Brief: Retype all the data word for word.

Provided data:
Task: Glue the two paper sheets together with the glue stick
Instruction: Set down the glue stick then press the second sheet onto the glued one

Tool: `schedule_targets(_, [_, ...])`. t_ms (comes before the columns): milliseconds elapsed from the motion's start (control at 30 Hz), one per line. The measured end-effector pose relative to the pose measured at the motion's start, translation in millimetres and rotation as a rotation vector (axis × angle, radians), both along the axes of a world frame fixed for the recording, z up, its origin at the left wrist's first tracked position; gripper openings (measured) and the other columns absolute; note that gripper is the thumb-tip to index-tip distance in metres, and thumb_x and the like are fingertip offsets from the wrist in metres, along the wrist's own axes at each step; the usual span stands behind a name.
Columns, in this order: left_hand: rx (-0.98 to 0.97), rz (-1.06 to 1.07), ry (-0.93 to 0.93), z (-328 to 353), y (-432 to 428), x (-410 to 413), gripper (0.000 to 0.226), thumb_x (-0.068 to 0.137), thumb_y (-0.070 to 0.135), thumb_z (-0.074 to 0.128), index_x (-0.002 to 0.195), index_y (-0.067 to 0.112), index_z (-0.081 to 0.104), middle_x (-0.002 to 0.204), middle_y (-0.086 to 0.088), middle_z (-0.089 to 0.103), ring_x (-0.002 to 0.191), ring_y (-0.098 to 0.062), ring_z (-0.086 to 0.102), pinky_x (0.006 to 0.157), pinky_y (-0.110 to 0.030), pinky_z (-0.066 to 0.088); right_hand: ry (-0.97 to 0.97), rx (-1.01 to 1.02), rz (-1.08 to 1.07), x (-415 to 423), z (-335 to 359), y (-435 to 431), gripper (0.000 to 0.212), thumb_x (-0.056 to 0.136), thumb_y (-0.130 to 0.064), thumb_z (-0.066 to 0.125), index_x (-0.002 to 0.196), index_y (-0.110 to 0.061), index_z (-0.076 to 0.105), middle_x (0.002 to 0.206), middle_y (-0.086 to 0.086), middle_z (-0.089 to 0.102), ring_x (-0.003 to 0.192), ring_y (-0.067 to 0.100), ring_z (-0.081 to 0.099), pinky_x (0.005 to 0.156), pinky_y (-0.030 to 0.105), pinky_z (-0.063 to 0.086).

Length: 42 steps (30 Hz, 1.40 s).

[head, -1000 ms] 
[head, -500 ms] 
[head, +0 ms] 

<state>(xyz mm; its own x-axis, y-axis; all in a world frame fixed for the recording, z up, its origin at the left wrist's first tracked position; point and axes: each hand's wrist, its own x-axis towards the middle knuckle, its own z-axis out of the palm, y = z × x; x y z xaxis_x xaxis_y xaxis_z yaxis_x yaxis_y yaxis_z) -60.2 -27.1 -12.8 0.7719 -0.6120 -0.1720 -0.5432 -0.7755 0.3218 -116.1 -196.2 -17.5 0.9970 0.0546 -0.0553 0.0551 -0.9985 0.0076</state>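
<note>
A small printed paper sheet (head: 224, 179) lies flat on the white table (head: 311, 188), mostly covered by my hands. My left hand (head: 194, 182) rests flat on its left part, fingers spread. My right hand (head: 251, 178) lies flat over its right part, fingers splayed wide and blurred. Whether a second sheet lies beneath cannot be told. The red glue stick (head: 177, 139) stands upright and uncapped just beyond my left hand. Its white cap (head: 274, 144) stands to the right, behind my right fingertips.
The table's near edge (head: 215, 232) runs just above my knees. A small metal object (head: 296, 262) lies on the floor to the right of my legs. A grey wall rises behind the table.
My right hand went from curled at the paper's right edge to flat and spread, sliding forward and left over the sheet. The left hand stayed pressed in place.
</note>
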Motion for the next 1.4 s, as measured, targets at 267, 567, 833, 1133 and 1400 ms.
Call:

Result of the task:
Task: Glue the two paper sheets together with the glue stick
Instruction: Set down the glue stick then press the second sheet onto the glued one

Tool: `schedule_targets(_, [_, ...])`. t_ms (comes before the columns): milliseconds elapsed from the motion's start (control at 30 Hz), one per line. The measured end-effector pose relative to the pose measured at the motion's start, translation in millimetres and rotation as a rotation vector (axis × angle, radians), both along the axes of a world frame fixed for the recording, z up, its origin at the left wrist's first tracked position; gripper openings (measured) and the other columns absolute; note that gripper is the thumb-tip to index-tip distance in metres, and thumb_x and the like are fingertip offsets from the wrist in metres, along the wrist's own axes at each step; the usual span stands behind a name.
Columns, in this order: left_hand: rx (-0.98 to 0.97), rz (-1.06 to 1.07), ry (-0.93 to 0.93), z (-328 to 353), y (-432 to 428), x (-410 to 413), gripper (0.000 to 0.226), thumb_x (-0.068 to 0.137), thumb_y (-0.070 to 0.135), thumb_z (-0.074 to 0.128), index_x (-0.002 to 0.195), index_y (-0.067 to 0.112), index_z (-0.081 to 0.104), middle_x (-0.002 to 0.204), middle_y (-0.086 to 0.088), middle_z (-0.089 to 0.103), ring_x (-0.002 to 0.191), ring_y (-0.098 to 0.062), ring_z (-0.086 to 0.102), pinky_x (0.006 to 0.157), pinky_y (-0.110 to 0.030), pinky_z (-0.066 to 0.088); right_hand: ry (-0.97 to 0.97), rx (-1.01 to 1.02), rz (-1.08 to 1.07), x (-415 to 423), z (-335 to 359), y (-435 to 431), gripper (0.000 to 0.212), thumb_x (-0.056 to 0.136), thumb_y (-0.130 to 0.064), thumb_z (-0.066 to 0.125), index_x (-0.002 to 0.196), index_y (-0.110 to 0.061), index_z (-0.076 to 0.105), middle_x (0.002 to 0.206), middle_y (-0.086 to 0.086), middle_z (-0.089 to 0.102), ring_x (-0.003 to 0.192), ring_y (-0.067 to 0.100), ring_z (-0.081 to 0.099), pinky_x (0.005 to 0.156), pinky_y (-0.030 to 0.105), pinky_z (-0.063 to 0.086).

Length: 42 steps (30 Hz, 1.40 s).

[head, -1000 ms] 
[head, -500 ms] 
[head, +0 ms] 

<state>(xyz mm; its own x-axis, y-axis; all in a world frame fixed for the recording, z up, its origin at the left wrist's first tracked position; point and axes: each hand's wrist, its own x-axis towards the middle knuckle, its own z-axis out of the palm, y = z × x; x y z xaxis_x xaxis_y xaxis_z yaxis_x yaxis_y yaxis_z) -60.2 -27.1 -12.8 0.7719 -0.6120 -0.1720 -0.5432 -0.7755 0.3218 -116.1 -196.2 -17.5 0.9970 0.0546 -0.0553 0.0551 -0.9985 0.0076</state>
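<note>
A small printed paper sheet (head: 224, 179) lies flat on the white table (head: 311, 188), mostly covered by my hands. My left hand (head: 194, 182) rests flat on its left part, fingers spread. My right hand (head: 251, 178) lies flat over its right part, fingers splayed wide and blurred. Whether a second sheet lies beneath cannot be told. The red glue stick (head: 177, 139) stands upright and uncapped just beyond my left hand. Its white cap (head: 274, 144) stands to the right, behind my right fingertips.
The table's near edge (head: 215, 232) runs just above my knees. A small metal object (head: 296, 262) lies on the floor to the right of my legs. A grey wall rises behind the table.
My right hand went from curled at the paper's right edge to flat and spread, sliding forward and left over the sheet. The left hand stayed pressed in place.
</note>
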Motion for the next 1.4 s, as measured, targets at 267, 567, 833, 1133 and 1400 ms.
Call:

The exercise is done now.